The gun tucked neatly in the large man’s waist
I avoid his stare, move slowly, lock the door

I move slowly out the door
Cap pistol held at the ready

The gun moves out in the large man’s hand
Children run fast across the lawn

I cross the lawn going pop pop pop
Children scream and then they drop

Children scream, I watch them drop
One by one, as the big man shoots

The children laugh, they jump up, shoot back
Harmless popping under the sun

The popping stops, the sun is gone
The gun tucked back in the large man’s waist.

 


Dotty LeMieux is the author of four chapbooks, Five Angels, Five Trees Press; Let Us Not Blame Foolish Women, Tombouctou Books; The Land, Smithereens Press, and most recently Henceforth I Ask Not Good Fortune, Finishing Line Press. A new chapbook is forthcoming from Main Street Rag, likely to appear in 2023. In the late 1970s to mid-1980s, she edited the eclectic literary and art journal Turkey Buzzard Review in the poetic haven of Bolinas, California. Her work has appeared in numerous print and online journals and anthologies, including Writers Resist.
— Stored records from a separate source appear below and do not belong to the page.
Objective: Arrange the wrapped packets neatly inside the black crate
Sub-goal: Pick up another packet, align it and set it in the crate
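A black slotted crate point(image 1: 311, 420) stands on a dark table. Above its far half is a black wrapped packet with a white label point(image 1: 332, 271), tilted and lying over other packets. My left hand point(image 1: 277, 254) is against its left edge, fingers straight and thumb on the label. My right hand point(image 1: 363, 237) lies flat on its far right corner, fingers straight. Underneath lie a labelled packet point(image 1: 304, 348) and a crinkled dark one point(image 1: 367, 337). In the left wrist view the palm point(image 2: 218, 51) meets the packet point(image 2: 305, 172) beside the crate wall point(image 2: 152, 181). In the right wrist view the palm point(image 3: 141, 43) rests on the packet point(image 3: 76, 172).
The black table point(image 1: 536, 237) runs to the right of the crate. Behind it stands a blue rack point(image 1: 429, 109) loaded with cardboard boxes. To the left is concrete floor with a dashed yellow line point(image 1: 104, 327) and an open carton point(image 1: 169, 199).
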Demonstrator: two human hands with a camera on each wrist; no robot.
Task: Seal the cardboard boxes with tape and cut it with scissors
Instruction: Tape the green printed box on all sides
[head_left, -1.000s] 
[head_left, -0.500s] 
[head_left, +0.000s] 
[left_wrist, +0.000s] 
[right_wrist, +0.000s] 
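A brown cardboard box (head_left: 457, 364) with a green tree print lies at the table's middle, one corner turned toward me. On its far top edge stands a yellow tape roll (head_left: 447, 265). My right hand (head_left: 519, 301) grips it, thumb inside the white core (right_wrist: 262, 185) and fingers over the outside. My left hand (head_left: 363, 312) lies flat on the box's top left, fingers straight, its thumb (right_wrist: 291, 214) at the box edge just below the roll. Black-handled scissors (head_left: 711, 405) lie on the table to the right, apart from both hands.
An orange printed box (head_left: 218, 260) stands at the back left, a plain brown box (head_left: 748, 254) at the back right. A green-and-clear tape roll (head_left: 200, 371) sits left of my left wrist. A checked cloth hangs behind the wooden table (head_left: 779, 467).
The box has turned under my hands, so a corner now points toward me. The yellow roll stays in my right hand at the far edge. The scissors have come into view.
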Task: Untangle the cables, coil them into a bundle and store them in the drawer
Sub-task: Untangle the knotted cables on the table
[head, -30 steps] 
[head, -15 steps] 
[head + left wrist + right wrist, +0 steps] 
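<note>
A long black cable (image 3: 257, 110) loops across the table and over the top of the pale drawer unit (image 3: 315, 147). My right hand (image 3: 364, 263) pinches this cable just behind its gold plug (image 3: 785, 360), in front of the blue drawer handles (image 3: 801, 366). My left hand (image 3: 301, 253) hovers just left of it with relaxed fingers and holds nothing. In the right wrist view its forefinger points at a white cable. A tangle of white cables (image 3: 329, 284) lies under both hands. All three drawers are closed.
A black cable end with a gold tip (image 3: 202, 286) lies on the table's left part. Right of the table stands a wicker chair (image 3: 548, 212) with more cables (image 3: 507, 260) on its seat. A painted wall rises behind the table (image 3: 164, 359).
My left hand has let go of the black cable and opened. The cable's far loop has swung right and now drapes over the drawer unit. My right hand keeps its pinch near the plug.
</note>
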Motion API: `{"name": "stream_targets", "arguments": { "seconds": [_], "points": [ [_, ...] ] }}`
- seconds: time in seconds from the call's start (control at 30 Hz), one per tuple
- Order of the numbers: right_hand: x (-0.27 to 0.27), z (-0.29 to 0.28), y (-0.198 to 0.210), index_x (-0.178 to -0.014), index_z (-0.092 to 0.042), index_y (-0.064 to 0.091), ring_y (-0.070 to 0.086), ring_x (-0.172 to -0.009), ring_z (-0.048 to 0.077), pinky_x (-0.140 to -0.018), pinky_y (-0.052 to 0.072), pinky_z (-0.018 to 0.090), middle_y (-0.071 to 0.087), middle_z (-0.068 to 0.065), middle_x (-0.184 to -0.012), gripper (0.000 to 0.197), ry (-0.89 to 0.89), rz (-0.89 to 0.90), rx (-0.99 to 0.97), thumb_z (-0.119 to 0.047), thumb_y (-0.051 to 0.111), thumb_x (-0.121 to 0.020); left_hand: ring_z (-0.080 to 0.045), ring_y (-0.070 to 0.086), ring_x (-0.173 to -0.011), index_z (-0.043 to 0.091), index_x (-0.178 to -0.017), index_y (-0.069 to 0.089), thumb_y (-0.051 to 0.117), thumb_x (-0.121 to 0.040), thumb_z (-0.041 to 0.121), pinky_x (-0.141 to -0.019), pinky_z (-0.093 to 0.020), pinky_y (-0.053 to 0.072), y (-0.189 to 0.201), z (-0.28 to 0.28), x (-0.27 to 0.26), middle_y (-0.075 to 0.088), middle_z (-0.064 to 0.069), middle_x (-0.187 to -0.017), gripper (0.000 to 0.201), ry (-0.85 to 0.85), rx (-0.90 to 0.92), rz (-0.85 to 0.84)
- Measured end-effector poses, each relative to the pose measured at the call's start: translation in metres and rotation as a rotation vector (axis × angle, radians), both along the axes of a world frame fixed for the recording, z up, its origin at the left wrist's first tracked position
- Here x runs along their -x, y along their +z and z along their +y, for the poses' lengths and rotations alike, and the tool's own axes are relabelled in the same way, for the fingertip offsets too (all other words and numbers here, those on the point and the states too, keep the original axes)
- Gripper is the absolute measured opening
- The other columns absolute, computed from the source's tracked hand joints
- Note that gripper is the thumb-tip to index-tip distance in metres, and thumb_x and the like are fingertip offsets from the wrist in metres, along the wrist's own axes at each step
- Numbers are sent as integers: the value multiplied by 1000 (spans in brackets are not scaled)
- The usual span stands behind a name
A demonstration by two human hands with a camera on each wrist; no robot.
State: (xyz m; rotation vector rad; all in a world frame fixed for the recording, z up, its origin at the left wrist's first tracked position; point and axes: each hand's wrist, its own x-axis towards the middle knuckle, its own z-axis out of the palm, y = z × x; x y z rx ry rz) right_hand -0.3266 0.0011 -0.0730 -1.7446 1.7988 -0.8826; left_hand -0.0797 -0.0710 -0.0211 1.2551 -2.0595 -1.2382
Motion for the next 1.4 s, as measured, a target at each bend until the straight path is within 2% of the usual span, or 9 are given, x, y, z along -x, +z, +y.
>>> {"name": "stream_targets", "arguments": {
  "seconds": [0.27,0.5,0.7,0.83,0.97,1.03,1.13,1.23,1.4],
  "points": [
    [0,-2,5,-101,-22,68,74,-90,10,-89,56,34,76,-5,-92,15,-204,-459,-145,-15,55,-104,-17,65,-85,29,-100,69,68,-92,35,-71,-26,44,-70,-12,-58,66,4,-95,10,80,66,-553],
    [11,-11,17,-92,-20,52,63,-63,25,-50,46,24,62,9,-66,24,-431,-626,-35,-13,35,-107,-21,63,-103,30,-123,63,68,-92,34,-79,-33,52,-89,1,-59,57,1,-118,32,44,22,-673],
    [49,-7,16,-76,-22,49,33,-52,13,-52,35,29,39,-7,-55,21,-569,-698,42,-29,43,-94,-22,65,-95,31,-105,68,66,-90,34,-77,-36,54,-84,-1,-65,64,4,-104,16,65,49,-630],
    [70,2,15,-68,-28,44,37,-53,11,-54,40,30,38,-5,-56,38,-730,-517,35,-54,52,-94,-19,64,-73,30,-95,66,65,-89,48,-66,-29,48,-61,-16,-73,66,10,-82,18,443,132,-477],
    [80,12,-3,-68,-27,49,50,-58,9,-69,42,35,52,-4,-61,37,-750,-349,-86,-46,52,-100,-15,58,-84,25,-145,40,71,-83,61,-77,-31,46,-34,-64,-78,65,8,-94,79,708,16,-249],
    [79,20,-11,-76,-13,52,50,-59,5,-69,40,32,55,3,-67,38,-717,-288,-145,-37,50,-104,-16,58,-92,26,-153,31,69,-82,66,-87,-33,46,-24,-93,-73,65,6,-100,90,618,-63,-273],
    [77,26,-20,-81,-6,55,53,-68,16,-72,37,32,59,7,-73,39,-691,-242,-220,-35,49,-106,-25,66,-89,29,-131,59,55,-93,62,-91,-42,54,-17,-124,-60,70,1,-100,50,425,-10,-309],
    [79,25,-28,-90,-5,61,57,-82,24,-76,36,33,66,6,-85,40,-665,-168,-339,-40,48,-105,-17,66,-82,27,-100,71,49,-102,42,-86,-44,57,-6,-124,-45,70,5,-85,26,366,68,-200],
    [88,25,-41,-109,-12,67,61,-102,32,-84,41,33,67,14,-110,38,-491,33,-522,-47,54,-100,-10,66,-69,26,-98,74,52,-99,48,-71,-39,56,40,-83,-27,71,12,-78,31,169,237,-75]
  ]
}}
Dotty lives with her husband and two aging dogs in Northern California, where she practices environmental law and helps elect progressive candidates to office. You may read more at her blog.

The photograph, “Halloween at Gun World, Burbank,” is by Stephen Sossaman, a writer living in Burbank, California. His primary resistance work is within the peace movement.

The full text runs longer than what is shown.